Four of 12 patients showed anemia grade 2 or higher that lasted longer than 1 month. Within the first 6 months after CAR T-cell infusion, higher hemoglobin levels were associated with lower CAR T-cell AUC0-6 months (b = −2.3 μl/l, 95% CI = −4.1–−0.5, p = 0.011) and lower CD4+ CAR T-cell AUC0-6 (b = −1.1 μl/l, 95% CI =−2.1–−0.1, p = 0.026). No significant association was found between CAR T-cell expansion and platelet and neutrophil count.

Altogether, our results suggest that CAR T-cell expansion, in particular CD4+ CAR T-cells, are associated with better response, but also toxicity.

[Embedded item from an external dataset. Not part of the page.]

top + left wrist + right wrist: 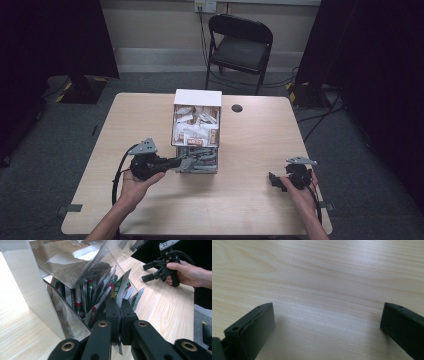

Several studies have already shown that CAR T-cell expansion and the number of CD4+ CAR T-cells correlates with clinical outcome [1, 2, 4, 8]. However, in our retrospective analysis, we demonstrate—to the best of our knowledge for the first time—that CD4+ CAR T-cells are associated with side effects such as CRS/ICANS and cytopenias.

Although well characterized, the very small number of patients and the retrospective nature of our study are clear limitations. In addition, we determined only CD4+/CD8+ subsets and did not measure activation status of the CAR T-cells and other subsets.

If our results can be prospectively confirmed in larger patient populations, enabling to define clinical meaningful cut-off values regarding postinfusion CAR T-cell proliferation, MFC could be an important and rapid tool for early intervention to prevent severe toxicity and prognostication of clinical outcome. Furthermore, this would allow us to identify a subgroup of patients who would eventually need further anti-lymphoma treatment. In addition, interventions to promote proliferation and persistence of CD4+ CAR T-cells should be investigated.